Planning to experiment with an extended maceration on this one. Will do a total of six weeks on the skins, then rack and dose with Kmeta. Modifications otherwise will be fairly limited:

* skipping the sorbate.
* will drop both packets of RC212 yeast into the primary.
* going to leave the skins loose, along with a healthy cup of raisins and some tannin FT Rouge.

This kit comes with a good amount of oak. Powder for the primary (Hungarian medium, I believe) and cubes for aging. Any thoughts on dropping all the oak all at once? I'm thinking not.

I made this kit a couple years ago and still have a decent cache of it left. It will be interesting to compare them.

As always, any suggestions are appreciated.

Here's what I posted on another thread:
My two-continent cabernet sauvignon batch this year ended up in a 3-week extended maceration due to my being busy/lazy, so I have been reading about extended maceration to figure out how long is too long.
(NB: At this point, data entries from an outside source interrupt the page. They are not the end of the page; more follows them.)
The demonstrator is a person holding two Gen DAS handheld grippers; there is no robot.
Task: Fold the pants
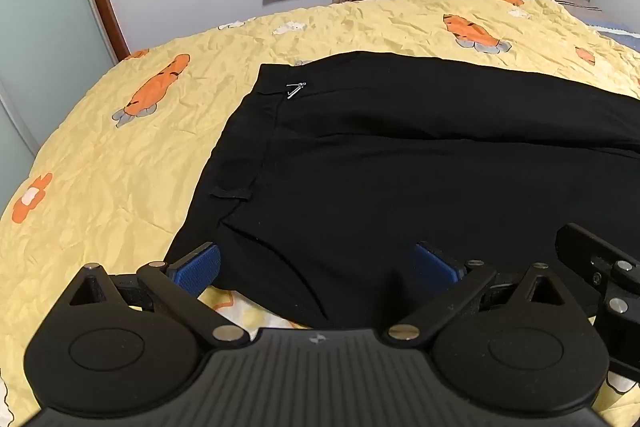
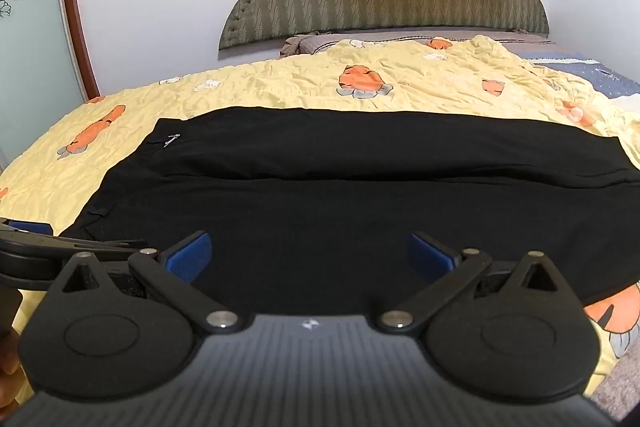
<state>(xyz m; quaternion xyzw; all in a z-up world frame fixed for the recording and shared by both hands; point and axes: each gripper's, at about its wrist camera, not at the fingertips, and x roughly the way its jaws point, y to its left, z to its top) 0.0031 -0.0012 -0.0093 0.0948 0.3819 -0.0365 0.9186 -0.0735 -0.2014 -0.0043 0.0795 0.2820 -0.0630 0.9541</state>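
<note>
Pants (image 2: 340, 203) laid flat on bed (image 2: 280, 91), waistband at 9 o'clock; no cross-fold made yet. Left hand-held gripper (image 1: 316, 263) and right hand-held gripper (image 2: 310, 253) held wide, nothing gripped.

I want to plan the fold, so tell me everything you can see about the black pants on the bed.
The pants are plain black, matte woven cloth, laid flat across the yellow quilt. The waistband is at the left, with a belt loop and a small silver clasp. The legs run off to the right, side by side with a long seam line between them. The near edge lies just under both open claws, left claw and right claw; whether the pads touch the cloth is unclear.
</note>
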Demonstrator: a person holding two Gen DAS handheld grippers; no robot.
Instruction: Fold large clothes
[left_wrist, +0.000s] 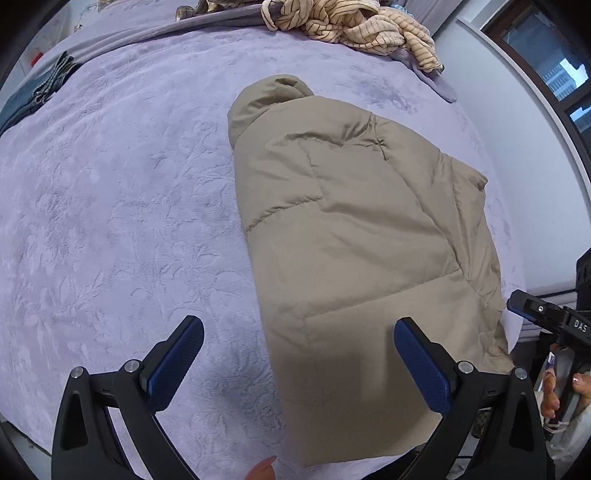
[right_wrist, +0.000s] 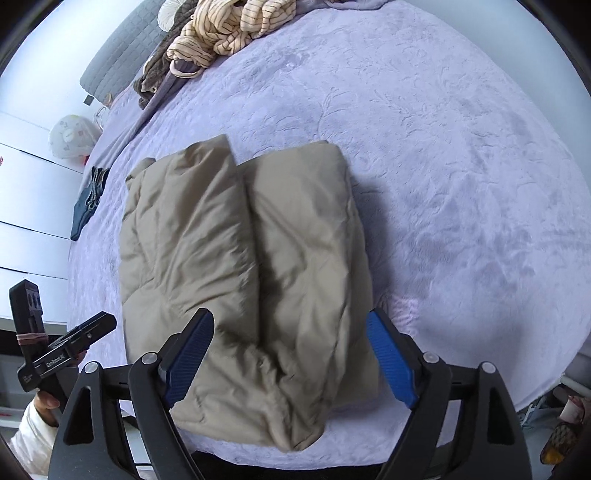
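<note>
A: Lavender bedspread (left_wrist: 110, 206) fills both views, and at far left in the left wrist view we see folded jeans (left_wrist: 33, 99) at the bed's edge. Nothing there concerns us.

B: Agreed. Moving right, our left gripper (left_wrist: 299, 365) hangs over the bed with its jaws spread wide and nothing between the pads; one blue finger (left_wrist: 177, 365) is over bare spread, the other over the jacket's near corner.

A: The tan puffer jacket (left_wrist: 351, 229) lies right of centre in that view, hood toward the top of the frame, already doubled lengthwise. A striped garment (left_wrist: 354, 26) sits crumpled well beyond it, top centre.

B: From the right wrist view we see the jacket as two padded rolls side by side in mid-frame. Our right gripper (right_wrist: 291, 354) is above its near end, jaws standing wide, no fabric pinched.

A: So we judge the next fold runs hem toward hood. To do it well, we should each take a near corner, biting through all layers, since the padding will likely spring apart.

B: And lift together, level, so the two rolls stay aligned. Slippery shell fabric may slide; we should grip deep.
</note>
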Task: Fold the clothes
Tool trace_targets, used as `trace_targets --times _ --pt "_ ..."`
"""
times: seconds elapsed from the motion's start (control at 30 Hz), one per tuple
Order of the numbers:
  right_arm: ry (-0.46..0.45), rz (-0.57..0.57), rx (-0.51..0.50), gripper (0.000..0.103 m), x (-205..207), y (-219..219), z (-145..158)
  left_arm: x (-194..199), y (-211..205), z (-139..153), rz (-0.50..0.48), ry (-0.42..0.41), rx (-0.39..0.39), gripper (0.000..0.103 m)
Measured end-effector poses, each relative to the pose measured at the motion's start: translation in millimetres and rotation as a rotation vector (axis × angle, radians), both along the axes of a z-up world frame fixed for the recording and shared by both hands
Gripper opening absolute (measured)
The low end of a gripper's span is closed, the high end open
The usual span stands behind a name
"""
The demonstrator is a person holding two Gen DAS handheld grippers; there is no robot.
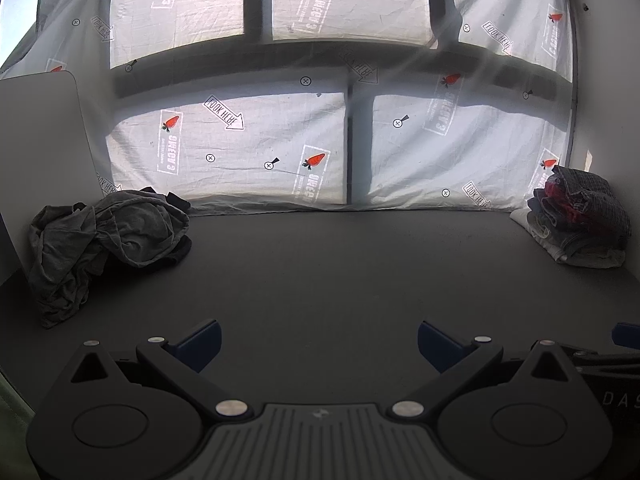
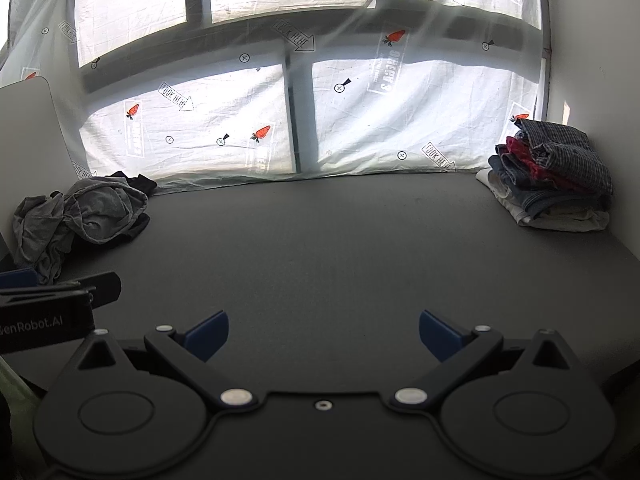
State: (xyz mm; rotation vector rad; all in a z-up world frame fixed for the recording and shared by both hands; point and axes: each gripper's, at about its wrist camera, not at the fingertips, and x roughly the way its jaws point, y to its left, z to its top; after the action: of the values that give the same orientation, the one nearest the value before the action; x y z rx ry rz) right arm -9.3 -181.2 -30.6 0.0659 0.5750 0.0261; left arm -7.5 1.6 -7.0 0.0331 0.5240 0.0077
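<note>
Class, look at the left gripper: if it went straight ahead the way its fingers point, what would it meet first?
The left gripper is open over the bare dark table. Straight ahead the way looks free until the printed sheet hanging at the far edge. The crumpled grey clothes and the folded stack lie off to either side.

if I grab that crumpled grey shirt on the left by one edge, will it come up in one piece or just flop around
The grey shirt lies in soft, loose folds, so it is probably limp and would hang and stretch out rather than hold its shape. It looks thin, so likely light. It rests partly on a dark garment, which may drag along. Both the left gripper and the right gripper are open.
</note>
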Motion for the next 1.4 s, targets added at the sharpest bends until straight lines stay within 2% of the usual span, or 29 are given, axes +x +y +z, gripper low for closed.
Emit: trace_targets --times 0.3,0.5,0.63,0.73,0.97,1.13,1.4 --pt "0.037 -0.052 -0.006 0.103 13 -17 -11 16 0 -10 0.022 0.048 -0.03 0.103" --pt "0.055 -0.079 -0.022 0.103 42 -34 -21 51 -9 -20 0.03 0.096 -0.035 0.103" --pt "0.065 -0.077 -0.039 0.103 78 -43 -28 80 -12 -28 0.044 0.137 -0.037 0.103" --pt "0.079 -0.073 -0.034 0.103 110 -48 -30 104 -5 -24 0.102 0.15 -0.03 0.103" --pt "0.113 -0.012 -0.003 0.103 174 -44 -35 166 32 -20 0.269 0.233 -0.125 0.103" --pt "0.164 0.079 -0.025 0.103 214 -16 -46 184 73 -21 0.4 0.268 -0.168 0.103" --pt "0.142 0.279 -0.06 0.1 261 66 -41 190 162 -37 0.6 0.309 -0.221 0.102"
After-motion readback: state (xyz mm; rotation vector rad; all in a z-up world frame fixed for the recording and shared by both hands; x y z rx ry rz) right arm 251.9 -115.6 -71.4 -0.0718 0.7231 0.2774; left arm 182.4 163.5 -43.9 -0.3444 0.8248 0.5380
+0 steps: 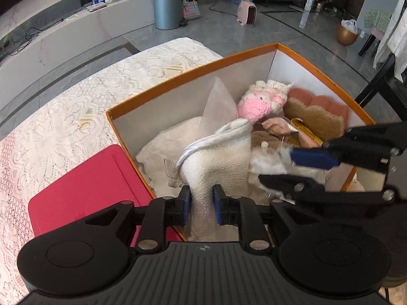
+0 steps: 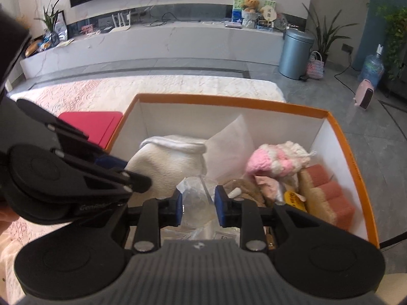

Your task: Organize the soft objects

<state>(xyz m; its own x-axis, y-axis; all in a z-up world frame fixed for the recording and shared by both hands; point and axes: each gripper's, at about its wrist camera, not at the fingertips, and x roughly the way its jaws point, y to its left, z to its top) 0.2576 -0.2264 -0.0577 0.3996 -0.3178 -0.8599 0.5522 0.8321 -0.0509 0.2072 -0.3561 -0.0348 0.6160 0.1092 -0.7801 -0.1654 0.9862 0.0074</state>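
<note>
An orange-rimmed cardboard box stands on the lace-covered table. My left gripper is shut on a white fleece cloth that reaches into the box. My right gripper is shut on a clear plastic bag above the box's near side; it enters the left wrist view from the right. Inside lie a pink-and-cream knitted toy, a tan and terracotta cushion and a white pillow.
A red folder lies on the white lace tablecloth left of the box. Beyond the table are grey floor, a blue-grey bin, a pink heater and a low white TV bench.
</note>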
It seems like 14-60 days is a good range of benefits, without introducing bitterness from skins and seeds. Some winemakers rack off seeds, leaving skins behind for some time, and then rack off the skins. The benefit seems to be that the extended maceration simulates aging and complexity in a young wine.
There's a chart and some quotes from winemakers here:
https://winefolly.com/review/winemakers-red-wine-secret-extended-maceration/
extended-maceration-extraction-color-red-wine.jpg
 
Here's what I posted on another thread:
My two-continent cabernet sauvignon batch this year ended up in a 3-week extended maceration due to my being busy/lazy, so I have been reading about extended maceration to figure out how long is too long.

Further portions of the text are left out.